When Someone You Love Says You Hurt Them:

Part 1: Understanding Rupture in Relationships

I had the opportunity to visit with an old friend recently, which was lovely. A few days after the trip, however, she sent me a text:

"Hey, when you get a chance can we catch up? There were some things that came up that I had a hard time with when we were hanging out and I wanted to talk about it."

My immediate response: My stomach sank. Dread washed over me. I did something wrong. I'm bad. Shame.

What Was Happening in My Nervous System

That visceral reaction, the sinking stomach, the flood of dread, wasn't just emotional. It was neurobiological.
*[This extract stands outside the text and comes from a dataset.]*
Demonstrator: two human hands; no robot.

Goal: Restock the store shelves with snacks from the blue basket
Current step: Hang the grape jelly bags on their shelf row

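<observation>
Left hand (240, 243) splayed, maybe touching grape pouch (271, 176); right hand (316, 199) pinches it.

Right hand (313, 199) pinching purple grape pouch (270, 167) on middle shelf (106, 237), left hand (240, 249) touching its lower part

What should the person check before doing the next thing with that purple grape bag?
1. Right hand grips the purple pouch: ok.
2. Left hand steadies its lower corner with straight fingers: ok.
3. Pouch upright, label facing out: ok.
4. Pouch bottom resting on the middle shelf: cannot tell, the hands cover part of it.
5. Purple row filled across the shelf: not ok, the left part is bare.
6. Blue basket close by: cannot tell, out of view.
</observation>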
When we perceive a threat to a valued relationship, our autonomic nervous system activates what neuroscientist Stephen Porges calls the "threat response." My friend's text triggered my amygdala, the brain's alarm system, which immediately scanned for danger: Am I about to be rejected? Abandoned? Confirmed as the bad person I secretly fear I am?

This is the same physiological response our ancestors experienced when facing actual physical threats. Except instead of a predator, the "danger" was the potential loss of connection, which, for social creatures like humans, registers as a survival threat.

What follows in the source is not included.